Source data
-- Opening Marker --

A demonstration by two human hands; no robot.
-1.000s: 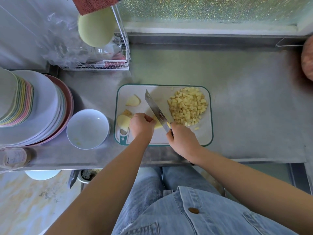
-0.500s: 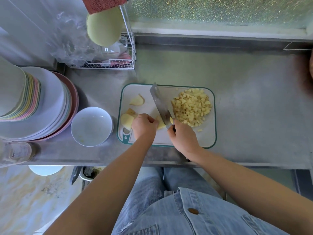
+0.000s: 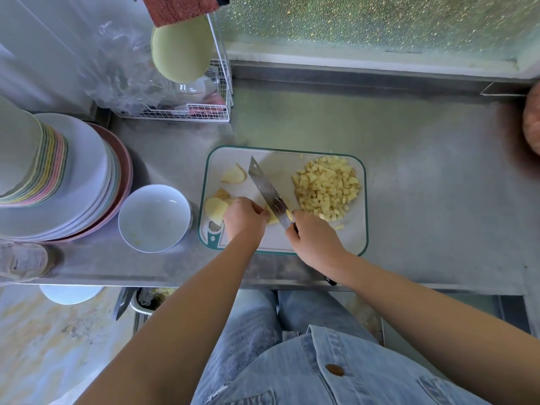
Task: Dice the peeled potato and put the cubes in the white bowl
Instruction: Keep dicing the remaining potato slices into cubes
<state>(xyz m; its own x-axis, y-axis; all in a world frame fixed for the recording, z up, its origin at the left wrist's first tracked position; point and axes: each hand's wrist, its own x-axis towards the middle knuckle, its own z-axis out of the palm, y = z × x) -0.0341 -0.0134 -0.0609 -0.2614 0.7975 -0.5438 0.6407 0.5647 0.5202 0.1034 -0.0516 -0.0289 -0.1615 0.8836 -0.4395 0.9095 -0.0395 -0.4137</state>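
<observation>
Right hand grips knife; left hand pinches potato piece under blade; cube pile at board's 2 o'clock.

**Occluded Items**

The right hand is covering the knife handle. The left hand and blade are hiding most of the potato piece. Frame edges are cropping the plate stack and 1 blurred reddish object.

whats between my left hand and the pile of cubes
In the head view, the knife and the potato piece under it lie between the left hand and the cube pile.
</observation>
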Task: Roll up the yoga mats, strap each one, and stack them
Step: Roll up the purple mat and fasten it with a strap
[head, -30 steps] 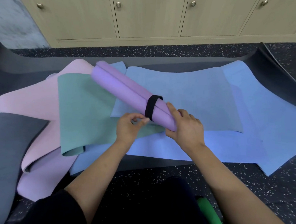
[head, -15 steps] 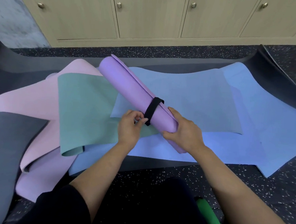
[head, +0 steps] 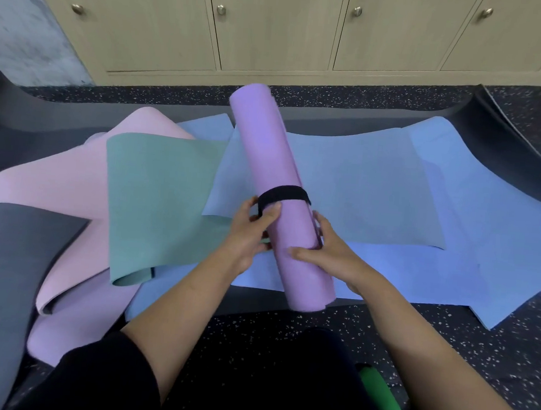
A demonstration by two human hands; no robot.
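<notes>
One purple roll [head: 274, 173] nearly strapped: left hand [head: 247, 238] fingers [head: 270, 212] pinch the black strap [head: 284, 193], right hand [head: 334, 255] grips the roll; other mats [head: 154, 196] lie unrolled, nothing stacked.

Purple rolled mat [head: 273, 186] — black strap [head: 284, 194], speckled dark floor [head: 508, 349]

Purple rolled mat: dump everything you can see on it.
The purple rolled mat is a tight lilac tube, matte and foam-like, pointing away from the person with its far end tilted up. A black strap circles it nearer the near end. The left hand pinches the strap at the roll's left side; the right hand grips the tube just below, thumb across its front. It is above a spread blue mat; whether the near end rests there is unclear.
</notes>
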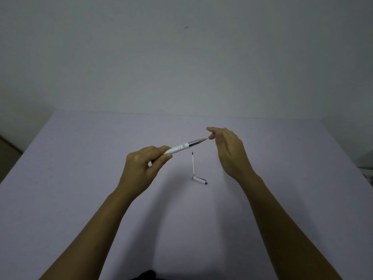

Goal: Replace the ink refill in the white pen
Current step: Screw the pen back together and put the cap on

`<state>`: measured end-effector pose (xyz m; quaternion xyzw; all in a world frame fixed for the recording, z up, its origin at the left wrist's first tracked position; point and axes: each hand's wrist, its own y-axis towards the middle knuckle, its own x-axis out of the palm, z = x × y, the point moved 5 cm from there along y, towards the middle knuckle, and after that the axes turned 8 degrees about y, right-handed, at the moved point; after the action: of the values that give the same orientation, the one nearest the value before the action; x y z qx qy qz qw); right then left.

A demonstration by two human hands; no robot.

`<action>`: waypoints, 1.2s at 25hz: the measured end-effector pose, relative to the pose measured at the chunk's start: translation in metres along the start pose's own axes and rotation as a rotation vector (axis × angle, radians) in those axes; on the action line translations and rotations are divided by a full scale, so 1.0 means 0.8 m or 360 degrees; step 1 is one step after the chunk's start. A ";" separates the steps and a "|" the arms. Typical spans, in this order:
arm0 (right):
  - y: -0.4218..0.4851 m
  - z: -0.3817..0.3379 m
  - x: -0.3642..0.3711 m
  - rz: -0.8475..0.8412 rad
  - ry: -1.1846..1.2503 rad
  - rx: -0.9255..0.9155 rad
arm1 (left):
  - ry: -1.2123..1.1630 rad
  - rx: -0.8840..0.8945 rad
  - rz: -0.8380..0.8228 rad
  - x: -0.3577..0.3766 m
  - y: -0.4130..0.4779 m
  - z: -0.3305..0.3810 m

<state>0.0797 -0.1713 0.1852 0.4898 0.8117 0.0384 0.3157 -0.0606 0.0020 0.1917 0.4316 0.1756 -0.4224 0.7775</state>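
Observation:
My left hand grips the white pen by its rear end and holds it above the table, its silver tip section pointing up and to the right. My right hand hovers just right of the pen's point, thumb and forefinger nearly pinched beside it, with nothing visible between them. A thin white ink refill with a dark tip lies on the table below the pen. A short white pen cap with a dark end lies at the refill's near end.
The pale lilac table fills the lower half of the view, with a plain grey wall behind its far edge. Something dark shows at the bottom edge.

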 end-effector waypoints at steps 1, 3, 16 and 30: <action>0.000 0.023 0.005 0.0039 -0.0019 0.0092 | -0.0025 -0.0031 0.0006 0.001 0.001 -0.005; -0.008 0.073 0.024 -0.0018 -0.0257 0.0290 | -0.0048 -0.0063 0.0015 0.002 0.001 -0.010; -0.092 0.239 0.127 -0.0408 -0.0578 0.0902 | 0.0015 -0.0262 -0.0128 0.037 0.006 -0.063; -0.024 0.103 0.039 -0.0066 0.0219 0.0226 | 0.0076 -0.0225 -0.0230 0.027 -0.011 -0.063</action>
<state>0.1001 -0.1760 0.0978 0.4903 0.8421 0.0079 0.2244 -0.0501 0.0300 0.1450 0.3720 0.2541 -0.4535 0.7690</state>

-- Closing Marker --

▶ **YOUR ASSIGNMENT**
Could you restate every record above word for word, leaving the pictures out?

▶ **ANSWER SECTION**
A demonstration by two human hands; no robot.
-1.000s: 
-0.500s: 
+0.000s: 
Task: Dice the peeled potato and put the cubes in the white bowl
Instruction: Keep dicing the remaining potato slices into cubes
<state>(xyz m; its own x-axis, y-axis; all in a world frame fixed for the recording, z up, its origin at the left wrist's first tracked position; point and axes: each hand's wrist, its own x-axis towards the middle knuckle, its own z-axis out of the palm, y = z × x) -0.0341 -0.0134 -0.0609 -0.2614 0.7975 -0.5438 0.6407 0.5647 0.5202 0.1034 -0.0516 -0.0289 -0.1615 0.8836 -0.4395 0.9095 -0.0395 -0.4137</state>
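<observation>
Right hand grips knife; left hand pinches potato piece under blade; cube pile at board's 2 o'clock.

**Occluded Items**

The right hand is covering the knife handle. The left hand and blade are hiding most of the potato piece. Frame edges are cropping the plate stack and 1 blurred reddish object.

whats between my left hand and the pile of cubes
In the head view, the knife and the potato piece under it lie between the left hand and the cube pile.
</observation>
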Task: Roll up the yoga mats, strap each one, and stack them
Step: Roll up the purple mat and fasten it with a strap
[head, -30 steps] 
[head, -15 steps] 
[head, +0 steps] 
A demonstration by two human hands; no robot.
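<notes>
One purple roll [head: 274, 173] nearly strapped: left hand [head: 247, 238] fingers [head: 270, 212] pinch the black strap [head: 284, 193], right hand [head: 334, 255] grips the roll; other mats [head: 154, 196] lie unrolled, nothing stacked.

Purple rolled mat [head: 273, 186] — black strap [head: 284, 194], speckled dark floor [head: 508, 349]

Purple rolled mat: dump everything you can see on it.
The purple rolled mat is a tight lilac tube, matte and foam-like, pointing away from the person with its far end tilted up. A black strap circles it nearer the near end. The left hand pinches the strap at the roll's left side; the right hand grips the tube just below, thumb across its front. It is above a spread blue mat; whether the near end rests there is unclear.
</notes>
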
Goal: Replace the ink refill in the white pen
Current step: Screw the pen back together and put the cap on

`<state>`: measured end-effector pose (xyz m; quaternion xyzw; all in a world frame fixed for the recording, z up, its origin at the left wrist's first tracked position; point and axes: each hand's wrist, its own y-axis towards the middle knuckle, its own x-axis out of the palm, z = x × y, the point moved 5 cm from there along y, towards the middle knuckle, and after that the axes turned 8 degrees about y, right-handed, at the moved point; after the action: of the values that give the same orientation, the one nearest the value before the action; x y z qx qy qz qw); right then left.

A demonstration by two human hands; no robot.

`<action>`: waypoints, 1.2s at 25hz: the measured end-effector pose, relative to the pose measured at the chunk's start: translation in metres along the start pose's own axes and rotation as a rotation vector (axis × angle, radians) in those axes; on the action line translations and rotations are divided by a full scale, so 1.0 means 0.8 m or 360 degrees; step 1 is one step after the chunk's start. A ";" separates the steps and a "|" the arms. Typical spans, in this order:
arm0 (right):
  - y: -0.4218..0.4851 m
  - z: -0.3817..0.3379 m
  - x: -0.3642..0.3711 m
  - rz: -0.8475..0.8412 rad
  - ry: -1.1846..1.2503 rad
  - rx: -0.9255..0.9155 rad
arm1 (left):
  - ry: -1.2123..1.1630 rad
  - rx: -0.8840..0.8945 rad
  - rz: -0.8380..0.8228 rad
  - x: -0.3577..0.3766 m
  - y: -0.4130..0.4779 m
  - z: -0.3305..0.3810 m

<state>0.0797 -0.1713 0.1852 0.4898 0.8117 0.0384 0.3157 -0.0606 0.0020 0.1917 0.4316 0.1756 -0.4224 0.7775</state>
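Observation:
My left hand grips the white pen by its rear end and holds it above the table, its silver tip section pointing up and to the right. My right hand hovers just right of the pen's point, thumb and forefinger nearly pinched beside it, with nothing visible between them. A thin white ink refill with a dark tip lies on the table below the pen. A short white pen cap with a dark end lies at the refill's near end.
The pale lilac table fills the lower half of the view, with a plain grey wall behind its far edge. Something dark shows at the bottom edge.
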
 end-effector waypoints at steps 1, 3, 16 and 30: <action>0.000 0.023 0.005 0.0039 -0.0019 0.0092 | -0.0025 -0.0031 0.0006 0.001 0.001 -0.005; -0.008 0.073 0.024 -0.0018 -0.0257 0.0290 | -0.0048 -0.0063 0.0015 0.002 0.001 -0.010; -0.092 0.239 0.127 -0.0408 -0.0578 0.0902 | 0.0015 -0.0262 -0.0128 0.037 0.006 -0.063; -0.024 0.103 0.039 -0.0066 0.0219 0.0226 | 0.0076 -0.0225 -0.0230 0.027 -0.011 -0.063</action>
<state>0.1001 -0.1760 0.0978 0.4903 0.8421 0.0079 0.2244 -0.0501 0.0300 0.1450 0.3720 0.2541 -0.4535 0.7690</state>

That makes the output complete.